# Prompt
From the line containing "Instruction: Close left" down to the last line of the material, output each line exactly as it appears, excluding pictures.

*-*-*

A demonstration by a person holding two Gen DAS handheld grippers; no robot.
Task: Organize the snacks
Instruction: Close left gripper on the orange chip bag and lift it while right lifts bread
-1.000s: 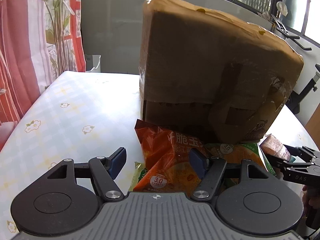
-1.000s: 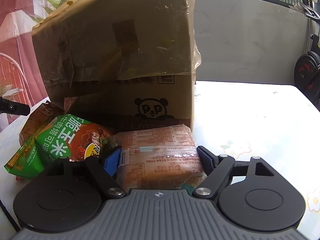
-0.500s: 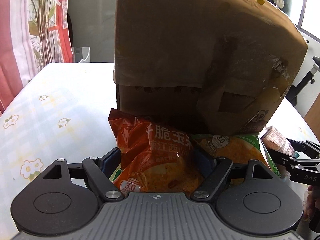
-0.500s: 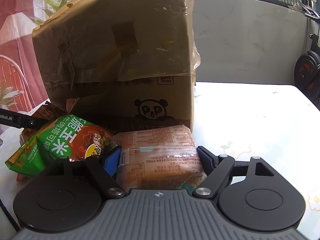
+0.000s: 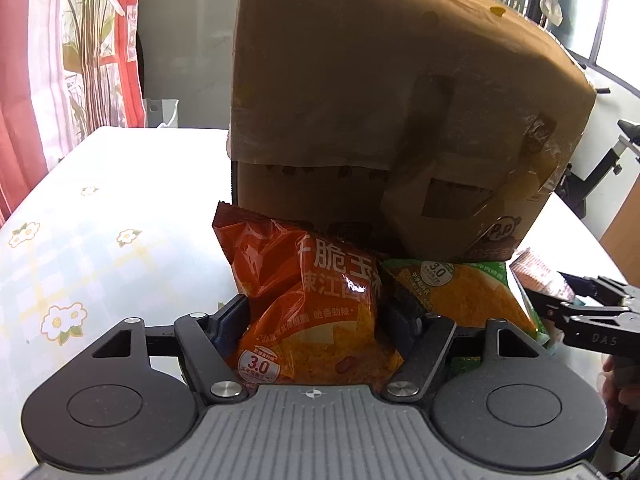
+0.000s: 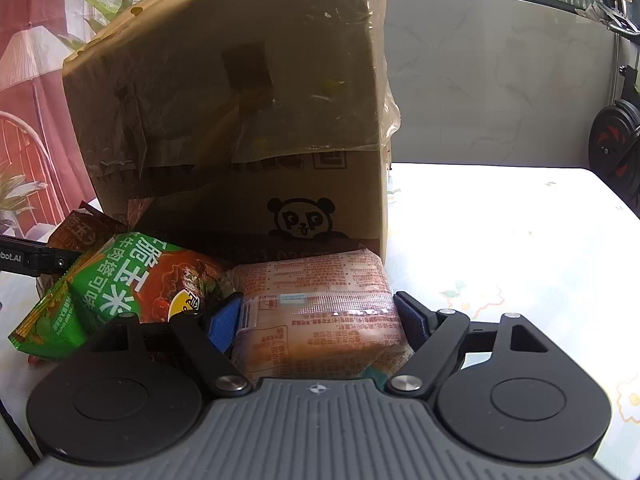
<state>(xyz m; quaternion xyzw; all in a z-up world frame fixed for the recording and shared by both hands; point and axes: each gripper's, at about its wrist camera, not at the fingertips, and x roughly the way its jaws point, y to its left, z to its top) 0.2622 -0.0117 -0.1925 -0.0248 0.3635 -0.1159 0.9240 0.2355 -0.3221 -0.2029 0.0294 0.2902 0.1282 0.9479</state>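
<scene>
Brown cardboard box [image 5: 392, 112] with a panda print fills the upper middle of both views, its flap hanging over the snacks. Only the left wrist view shows the orange-red crinkled snack bag [image 5: 308, 304] pinched by the left hand-held gripper [image 5: 316, 320], long axis running up the frame toward the box. Only the right wrist view shows the pale pink clear-wrapped packet [image 6: 320, 312] pinched by the right hand-held gripper [image 6: 320, 320], lying lengthwise toward the box. A green snack bag [image 6: 92, 296] lies between them. Open floral-cloth desk [image 5: 100, 216] spreads at frame left there.
</scene>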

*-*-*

# Answer space
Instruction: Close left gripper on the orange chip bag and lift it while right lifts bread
-1.000s: 
-1.000s: 
-0.500s: 
-0.500s: 
+0.000s: 
+0.000s: 
<state>(xyz m; quaternion xyzw; all in a z-up world frame fixed for the recording and shared by both hands; point and axes: each gripper's, at about its wrist camera, not at the fingertips, and x roughly the way its jaws point, y to its left, z to its top) 0.2622 -0.0117 -0.1925 -0.0248 0.3635 -0.1159 0.9240 0.2355 -0.3221 -0.2029 0.0294 0.2902 0.1282 0.9479</state>
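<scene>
Brown cardboard box [image 5: 392, 112] with a panda print fills the upper middle of both views, its flap hanging over the snacks. Only the left wrist view shows the orange-red crinkled snack bag [image 5: 308, 304] pinched by the left hand-held gripper [image 5: 316, 320], long axis running up the frame toward the box. Only the right wrist view shows the pale pink clear-wrapped packet [image 6: 320, 312] pinched by the right hand-held gripper [image 6: 320, 320], lying lengthwise toward the box. A green snack bag [image 6: 92, 296] lies between them. Open floral-cloth desk [image 5: 100, 216] spreads at frame left there.
</scene>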

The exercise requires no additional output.